Costis Drygianakis - Diadromi (More Mars, 2012)

Peu connu à l'étranger, Costis Drygianakis est l'un des acteurs les plus importants de l'avant-garde grecque depuis le milieu des années 80 environ, notamment dans les domaines de la "musique optique" , de la musique électroacoustique et du collage sonore. Pour cette nouvelle publication, Drygianakis se base sur une installation sonore éponyme de Manolis Yannadakis qui a pris place en 2000 à Thessaloniki. Il s'agissait d'un long couloir où quatorze pièces musicales accompagnaient chacune une diapositive.

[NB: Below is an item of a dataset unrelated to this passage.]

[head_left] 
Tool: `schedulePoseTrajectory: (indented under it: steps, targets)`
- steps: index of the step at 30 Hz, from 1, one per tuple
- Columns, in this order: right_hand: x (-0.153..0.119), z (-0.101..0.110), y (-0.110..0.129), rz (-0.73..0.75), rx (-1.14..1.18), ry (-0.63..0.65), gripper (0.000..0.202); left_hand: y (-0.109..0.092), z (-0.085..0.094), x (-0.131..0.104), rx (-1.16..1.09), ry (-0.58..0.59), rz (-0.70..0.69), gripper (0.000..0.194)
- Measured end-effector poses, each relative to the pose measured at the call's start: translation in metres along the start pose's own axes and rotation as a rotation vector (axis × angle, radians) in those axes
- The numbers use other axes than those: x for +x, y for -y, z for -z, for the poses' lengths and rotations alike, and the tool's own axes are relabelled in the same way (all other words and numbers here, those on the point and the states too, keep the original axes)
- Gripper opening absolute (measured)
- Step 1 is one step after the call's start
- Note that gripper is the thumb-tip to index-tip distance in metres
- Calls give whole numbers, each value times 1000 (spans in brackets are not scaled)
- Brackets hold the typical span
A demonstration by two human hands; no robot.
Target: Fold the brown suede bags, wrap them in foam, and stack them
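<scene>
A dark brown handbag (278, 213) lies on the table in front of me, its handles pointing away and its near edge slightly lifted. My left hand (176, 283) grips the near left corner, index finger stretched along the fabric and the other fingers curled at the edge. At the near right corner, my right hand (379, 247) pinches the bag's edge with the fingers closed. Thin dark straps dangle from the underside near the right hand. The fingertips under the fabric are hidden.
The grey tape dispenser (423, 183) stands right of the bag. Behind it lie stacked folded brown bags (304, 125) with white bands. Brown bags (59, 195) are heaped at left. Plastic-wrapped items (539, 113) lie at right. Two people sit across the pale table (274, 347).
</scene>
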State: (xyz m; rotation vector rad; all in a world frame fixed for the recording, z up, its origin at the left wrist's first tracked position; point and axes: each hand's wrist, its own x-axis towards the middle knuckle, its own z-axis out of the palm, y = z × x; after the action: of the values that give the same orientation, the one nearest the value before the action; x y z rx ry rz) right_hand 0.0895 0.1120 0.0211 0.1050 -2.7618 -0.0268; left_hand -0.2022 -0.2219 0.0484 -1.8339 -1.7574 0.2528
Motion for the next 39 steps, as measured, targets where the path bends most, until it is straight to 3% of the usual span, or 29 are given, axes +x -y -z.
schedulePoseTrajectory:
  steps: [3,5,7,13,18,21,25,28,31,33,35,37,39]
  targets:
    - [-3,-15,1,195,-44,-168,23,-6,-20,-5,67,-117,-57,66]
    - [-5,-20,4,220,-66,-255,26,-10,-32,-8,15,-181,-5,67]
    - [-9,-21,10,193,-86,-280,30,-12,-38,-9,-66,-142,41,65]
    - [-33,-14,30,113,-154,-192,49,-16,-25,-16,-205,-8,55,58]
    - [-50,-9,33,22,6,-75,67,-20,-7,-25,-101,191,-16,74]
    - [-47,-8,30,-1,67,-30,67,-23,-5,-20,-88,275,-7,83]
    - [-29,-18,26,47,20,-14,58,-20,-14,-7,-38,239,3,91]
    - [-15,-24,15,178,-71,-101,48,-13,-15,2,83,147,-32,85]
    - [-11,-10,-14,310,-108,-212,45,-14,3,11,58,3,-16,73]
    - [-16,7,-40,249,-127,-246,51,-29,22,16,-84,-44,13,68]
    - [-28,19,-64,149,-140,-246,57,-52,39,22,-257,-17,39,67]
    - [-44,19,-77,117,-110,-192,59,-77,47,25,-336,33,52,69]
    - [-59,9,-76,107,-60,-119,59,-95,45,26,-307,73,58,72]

Quatorze boucles d'environ deux minutes que le public entendait indépendamment les unes des autres dès qu'il se plaçait face à une diapositive.

C'est environ dix ans plus tard que l'artiste sonore Drygianakis décide d'assembler et de recoller les morceaux (mais je ne sais pas s'il s'agit de boucles récupérées de l'installation ou s'il sen 'inspire seulement) pour une autre pièce musicale, destinée cette fois à une large diffusion plus qu'à une installation/performance qui réclame une structure d’accueil particulière. Ainsi renaît Diadromi (mot qui signifie "itinéraire"), sous une autre forme...

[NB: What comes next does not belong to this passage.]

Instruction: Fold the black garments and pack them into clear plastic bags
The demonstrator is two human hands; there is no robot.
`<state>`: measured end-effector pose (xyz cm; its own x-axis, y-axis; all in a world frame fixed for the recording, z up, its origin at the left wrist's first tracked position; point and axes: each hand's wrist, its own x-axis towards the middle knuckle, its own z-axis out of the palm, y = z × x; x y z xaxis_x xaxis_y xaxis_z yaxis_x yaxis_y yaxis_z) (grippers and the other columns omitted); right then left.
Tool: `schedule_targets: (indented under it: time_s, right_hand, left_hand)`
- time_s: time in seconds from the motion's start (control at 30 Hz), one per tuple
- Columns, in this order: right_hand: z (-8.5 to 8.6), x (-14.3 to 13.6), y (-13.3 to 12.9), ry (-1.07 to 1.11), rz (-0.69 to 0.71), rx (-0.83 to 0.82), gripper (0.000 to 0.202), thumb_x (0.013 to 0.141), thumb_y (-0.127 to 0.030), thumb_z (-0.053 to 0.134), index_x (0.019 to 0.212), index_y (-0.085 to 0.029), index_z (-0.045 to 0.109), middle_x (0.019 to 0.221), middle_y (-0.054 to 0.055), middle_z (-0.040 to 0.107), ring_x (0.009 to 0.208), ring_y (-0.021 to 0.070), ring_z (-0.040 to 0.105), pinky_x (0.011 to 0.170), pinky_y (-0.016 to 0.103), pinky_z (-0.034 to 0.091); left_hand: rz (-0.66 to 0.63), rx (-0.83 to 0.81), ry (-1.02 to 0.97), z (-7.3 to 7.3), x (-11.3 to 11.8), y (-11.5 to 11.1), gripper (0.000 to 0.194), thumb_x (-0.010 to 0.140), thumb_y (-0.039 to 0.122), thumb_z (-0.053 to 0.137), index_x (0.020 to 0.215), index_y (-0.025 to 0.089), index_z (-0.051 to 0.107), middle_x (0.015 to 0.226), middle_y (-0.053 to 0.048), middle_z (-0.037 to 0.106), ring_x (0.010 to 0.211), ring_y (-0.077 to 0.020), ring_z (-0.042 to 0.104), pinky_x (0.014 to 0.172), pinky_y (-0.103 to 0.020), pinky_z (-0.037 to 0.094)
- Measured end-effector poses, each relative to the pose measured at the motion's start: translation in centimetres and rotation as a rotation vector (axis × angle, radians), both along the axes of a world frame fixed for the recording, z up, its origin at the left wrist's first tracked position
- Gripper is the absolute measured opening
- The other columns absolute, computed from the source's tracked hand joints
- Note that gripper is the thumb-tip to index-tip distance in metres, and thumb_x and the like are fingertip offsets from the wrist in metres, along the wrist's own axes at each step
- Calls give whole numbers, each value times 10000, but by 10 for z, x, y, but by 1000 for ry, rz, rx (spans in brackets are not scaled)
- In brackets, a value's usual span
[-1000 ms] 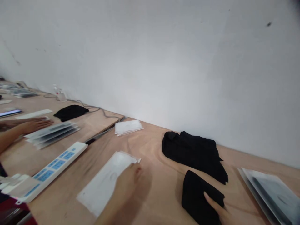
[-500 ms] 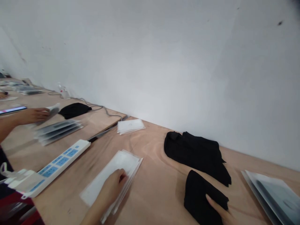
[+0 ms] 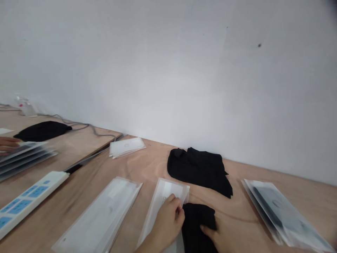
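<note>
My left hand (image 3: 168, 219), fingers curled, grips a clear plastic sleeve with white inside (image 3: 159, 196), just right of the stack of similar sleeves (image 3: 105, 207). In my right hand (image 3: 222, 233) is a folded black cloth (image 3: 198, 225), its thumb lying on top and its other fingers hidden. The cloth's left edge meets the right side of the held sleeve; I cannot tell whether any of it is inside. Behind my hands, another black cloth (image 3: 198, 168) lies by the wall.
Filled sleeves with dark contents (image 3: 284, 214) lie in a pile at right. A few white sleeves (image 3: 127, 147) rest near the wall. At left are a power strip (image 3: 28, 200), another person's hand (image 3: 9, 144) on filled sleeves (image 3: 28, 156), and a black cloth (image 3: 43, 130).
My left hand has moved right from the stack, bringing one sleeve beside the black cloth. The view has swung right. The other person's hand is now at the filled sleeves.
</note>
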<state>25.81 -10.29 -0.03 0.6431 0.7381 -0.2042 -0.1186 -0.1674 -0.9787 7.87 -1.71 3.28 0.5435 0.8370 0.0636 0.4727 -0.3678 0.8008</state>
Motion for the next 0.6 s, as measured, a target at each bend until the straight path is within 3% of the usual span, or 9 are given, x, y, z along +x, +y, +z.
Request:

Sur le mini-CD publié par le label more mars, on retrouve l'idée de tableaux sonores diffusés en boucle, Drygianakis colle avec précision et minutie des matériaux hétérogènes, très hétérogènes même... Des sons instrumentaux, électroniques, bruitistes, créés par lui-même ou un de ses multiples collaborateurs, des spots publicitaires, des extraits de discours, des samples de musique traditionnelle, de Bach, Wagner, etc. La palette est extrêmement riche, les tableaux très variés et hétéroclites, et facilement, on s'étonne autant qu'on admire l'agilité et la dextérité avec lesquelles Costis Drygianakis a su composer cette fresque sonore.

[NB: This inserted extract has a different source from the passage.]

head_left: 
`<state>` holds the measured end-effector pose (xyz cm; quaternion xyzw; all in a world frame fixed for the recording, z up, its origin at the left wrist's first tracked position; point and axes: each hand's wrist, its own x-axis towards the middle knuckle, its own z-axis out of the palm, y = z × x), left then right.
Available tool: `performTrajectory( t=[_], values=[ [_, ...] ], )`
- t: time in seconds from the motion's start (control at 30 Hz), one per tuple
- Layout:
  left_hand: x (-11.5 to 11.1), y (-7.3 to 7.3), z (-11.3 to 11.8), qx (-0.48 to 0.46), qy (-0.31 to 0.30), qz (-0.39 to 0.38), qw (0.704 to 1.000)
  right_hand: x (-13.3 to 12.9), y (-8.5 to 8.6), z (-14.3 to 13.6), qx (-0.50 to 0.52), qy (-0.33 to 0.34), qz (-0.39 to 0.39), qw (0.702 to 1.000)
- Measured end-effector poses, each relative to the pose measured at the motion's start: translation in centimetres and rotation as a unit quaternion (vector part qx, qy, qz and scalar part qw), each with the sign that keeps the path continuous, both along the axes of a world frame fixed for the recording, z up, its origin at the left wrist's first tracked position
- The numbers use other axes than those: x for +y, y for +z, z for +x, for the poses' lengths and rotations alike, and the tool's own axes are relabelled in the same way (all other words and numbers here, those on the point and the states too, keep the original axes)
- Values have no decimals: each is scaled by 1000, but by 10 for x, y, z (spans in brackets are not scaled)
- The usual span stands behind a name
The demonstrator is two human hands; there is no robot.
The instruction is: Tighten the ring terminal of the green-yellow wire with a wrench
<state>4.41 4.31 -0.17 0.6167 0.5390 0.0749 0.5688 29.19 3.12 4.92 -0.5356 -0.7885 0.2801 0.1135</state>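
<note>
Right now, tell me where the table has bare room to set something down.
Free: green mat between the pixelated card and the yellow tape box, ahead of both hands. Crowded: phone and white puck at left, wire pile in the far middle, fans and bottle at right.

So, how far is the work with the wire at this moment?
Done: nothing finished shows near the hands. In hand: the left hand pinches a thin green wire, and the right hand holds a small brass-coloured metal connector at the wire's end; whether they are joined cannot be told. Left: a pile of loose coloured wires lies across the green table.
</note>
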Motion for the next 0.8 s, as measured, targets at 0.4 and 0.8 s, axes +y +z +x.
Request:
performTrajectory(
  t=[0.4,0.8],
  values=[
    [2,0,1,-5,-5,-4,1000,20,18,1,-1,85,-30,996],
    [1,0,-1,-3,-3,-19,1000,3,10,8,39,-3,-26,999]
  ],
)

Diadromi est une pièce itinérante et circulaire sans fin ni début (ce qui pourrait, malgré son aspect franchement expérimental et avant-gardiste, l’apparenter à une nouvelle forme de musique rituelle), une pièce réellement destinée à être écoutée en boucle (ce que la courte durée de vingt minutes facilite), qui se termine sur la même note de violon que celle qui l'ouvre. Une construction sonore linéaire mais non-narratives où les tableaux s'enchaînent tout en se superposant, où une mélodie de jazz soutient un journaliste, où les bruits les plus étonnants se juxtaposent à des mélodies fantomatiques.

Une pièce pleine de mystères sonores et visuels qui se révèlent au fil des écoutes et au gré de l'imaginaire, exceptionnellement riche de couleurs, de textures, des juxtapositions osées, et surtout, d'ambiances hétéroclites toujours surprenantes et inattendues. Recommandé!